MUNICH: The United States and the Taliban have agreed to a temporary truce that, if successful, would open the way for a deal that would bring American troops home from Afghanistan and end 18 years of war, reports AP.
The peace deal would call for negotiations between Afghans on both sides of the conflict to start next month, an eventual countrywide cease-fire and a commitment from the Taliban not to harbor terrorist groups like al Qaida, while setting a timetable for the withdrawal of U.S. troops.The truce marks a milestone in efforts to end America’s longest-running conflict and fulfill President Donald Trump’s campaign pledge to bring U.S. troops home from foreign conflicts. But prospects for a real and lasting peace remain unclear.
Details were provided separately Friday by a senior U.S. official and a Taliban official, who were not authorized to publicly discuss the matter and spoke on the condition of anonymity.
The U.S. official said the agreement for a seven-day “reduction in violence” is “very specific” and covers the entire country, including Afghan government forces. There were indications a formal announcement could come as early as the weekend.
The official said the Taliban had committed to a halt in roadside and suicide bombings as well as rocket attacks. If the Taliban uphold their commitments, a U.S.-Taliban peace agreement would be signed within 10 days.
The Taliban official said the signing had been tentatively set for Feb. 29, with the start of the Afghan talks planned for March 10. The official said Germany and Norway have offered to host the talks but there has been no decision on the venue.
That Taliban official said the agreement would provide for the release of 5,000 Taliban prisoners before the start of the negotiations.Much will depend on the results of the all-Afghan negotiations, if and when they get off the ground.
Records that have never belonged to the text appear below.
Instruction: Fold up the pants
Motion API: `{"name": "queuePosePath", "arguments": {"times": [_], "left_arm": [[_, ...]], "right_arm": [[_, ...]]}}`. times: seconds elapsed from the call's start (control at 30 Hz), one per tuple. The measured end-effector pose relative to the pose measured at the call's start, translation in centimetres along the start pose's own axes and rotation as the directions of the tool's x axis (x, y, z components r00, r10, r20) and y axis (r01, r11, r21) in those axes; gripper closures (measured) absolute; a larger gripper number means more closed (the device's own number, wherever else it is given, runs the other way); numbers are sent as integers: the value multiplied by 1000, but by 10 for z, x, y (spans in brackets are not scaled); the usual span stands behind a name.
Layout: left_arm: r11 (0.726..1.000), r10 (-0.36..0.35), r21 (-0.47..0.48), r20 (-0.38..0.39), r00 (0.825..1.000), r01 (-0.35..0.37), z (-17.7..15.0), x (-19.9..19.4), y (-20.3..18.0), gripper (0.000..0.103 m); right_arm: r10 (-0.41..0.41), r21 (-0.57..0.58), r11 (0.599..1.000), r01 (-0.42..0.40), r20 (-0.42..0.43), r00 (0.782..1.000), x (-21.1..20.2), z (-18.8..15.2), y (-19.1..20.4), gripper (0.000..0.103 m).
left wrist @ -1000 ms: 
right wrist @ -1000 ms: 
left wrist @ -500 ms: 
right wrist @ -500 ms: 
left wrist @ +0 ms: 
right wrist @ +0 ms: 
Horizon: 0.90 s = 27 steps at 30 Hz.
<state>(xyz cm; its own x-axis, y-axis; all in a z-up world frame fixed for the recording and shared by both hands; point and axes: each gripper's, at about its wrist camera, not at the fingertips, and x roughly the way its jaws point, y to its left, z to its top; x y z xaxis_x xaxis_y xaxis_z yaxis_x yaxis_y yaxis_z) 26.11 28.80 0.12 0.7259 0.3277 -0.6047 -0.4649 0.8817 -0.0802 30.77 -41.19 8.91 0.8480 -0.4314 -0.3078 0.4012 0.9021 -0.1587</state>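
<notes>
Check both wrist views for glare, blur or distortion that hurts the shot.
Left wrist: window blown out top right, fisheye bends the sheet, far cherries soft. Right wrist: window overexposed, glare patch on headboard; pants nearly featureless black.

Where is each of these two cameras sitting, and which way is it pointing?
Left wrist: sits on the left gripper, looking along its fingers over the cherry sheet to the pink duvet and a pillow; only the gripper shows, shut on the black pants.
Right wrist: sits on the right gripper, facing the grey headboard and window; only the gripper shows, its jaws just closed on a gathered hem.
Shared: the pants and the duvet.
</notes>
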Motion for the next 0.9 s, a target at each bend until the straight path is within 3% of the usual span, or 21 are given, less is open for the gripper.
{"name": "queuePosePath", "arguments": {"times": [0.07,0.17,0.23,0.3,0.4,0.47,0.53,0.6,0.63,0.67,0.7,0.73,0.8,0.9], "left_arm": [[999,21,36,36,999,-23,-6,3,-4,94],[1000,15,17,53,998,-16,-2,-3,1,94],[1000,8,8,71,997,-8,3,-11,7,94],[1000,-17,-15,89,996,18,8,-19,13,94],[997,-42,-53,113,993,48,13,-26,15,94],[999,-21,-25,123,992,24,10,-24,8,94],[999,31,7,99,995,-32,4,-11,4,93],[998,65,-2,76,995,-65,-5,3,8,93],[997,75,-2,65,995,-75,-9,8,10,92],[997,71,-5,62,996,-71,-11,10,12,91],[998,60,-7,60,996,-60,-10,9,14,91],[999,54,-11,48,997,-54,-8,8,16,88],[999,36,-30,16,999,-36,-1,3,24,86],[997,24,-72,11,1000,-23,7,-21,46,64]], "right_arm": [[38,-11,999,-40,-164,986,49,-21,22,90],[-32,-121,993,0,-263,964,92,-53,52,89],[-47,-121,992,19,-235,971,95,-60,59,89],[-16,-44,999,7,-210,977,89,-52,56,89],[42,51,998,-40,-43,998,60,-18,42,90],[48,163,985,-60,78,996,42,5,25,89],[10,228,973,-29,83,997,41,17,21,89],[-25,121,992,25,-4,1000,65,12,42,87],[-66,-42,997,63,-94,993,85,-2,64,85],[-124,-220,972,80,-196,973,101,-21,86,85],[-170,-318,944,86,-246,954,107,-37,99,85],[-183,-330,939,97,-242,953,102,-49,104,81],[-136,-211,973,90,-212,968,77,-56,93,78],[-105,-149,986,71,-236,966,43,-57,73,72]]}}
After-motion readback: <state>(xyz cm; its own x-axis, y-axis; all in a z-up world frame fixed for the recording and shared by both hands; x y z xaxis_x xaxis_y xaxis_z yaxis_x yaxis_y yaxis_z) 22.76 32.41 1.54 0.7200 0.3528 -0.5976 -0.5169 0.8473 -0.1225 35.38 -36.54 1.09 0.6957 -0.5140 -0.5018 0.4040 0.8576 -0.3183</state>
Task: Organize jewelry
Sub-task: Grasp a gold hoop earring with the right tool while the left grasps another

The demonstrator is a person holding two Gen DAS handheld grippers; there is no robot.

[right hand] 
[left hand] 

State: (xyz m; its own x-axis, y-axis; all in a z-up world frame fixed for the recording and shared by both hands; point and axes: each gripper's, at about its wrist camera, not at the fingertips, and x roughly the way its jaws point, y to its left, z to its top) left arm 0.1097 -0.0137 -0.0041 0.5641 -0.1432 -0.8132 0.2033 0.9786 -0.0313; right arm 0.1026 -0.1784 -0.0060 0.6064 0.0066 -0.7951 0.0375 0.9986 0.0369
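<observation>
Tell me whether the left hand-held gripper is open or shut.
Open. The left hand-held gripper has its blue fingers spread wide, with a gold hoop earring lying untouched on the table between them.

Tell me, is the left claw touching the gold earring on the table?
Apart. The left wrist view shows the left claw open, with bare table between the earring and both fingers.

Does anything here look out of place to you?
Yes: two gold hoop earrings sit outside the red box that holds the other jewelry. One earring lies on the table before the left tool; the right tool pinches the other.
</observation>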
The presence of “spoilers” — those happy with the status quo — will remain a threat to peace efforts throughout the process, the U.S. senior official acknowledged.
Also uncertain are the gains made for Afghan women and girls since the fall of the Taliban months after the U.S. military response to the Sept. 11, 2001, terrorist attacks ordered by Osama bin Laden from Afghan soil.
But, for the Taliban, the proposal represents a way to gain the political legitimacy they never had in the late 1990s when they first came to power.
The new developments came as U.S. Secretary of State Mike Pompeo and Defense Secretary Mark Esper met Friday with Afghan President Ashraf Ghani on the sidelines of an international security forum in Munich.
To make good on its promise to release Taliban prisoners, Washington is going to need the cooperation of Ghani, who has been critical of the way U.S. envoy Zalmay Khalilzad has conducted the talks with the Taliban, complaining about being kept in the dark.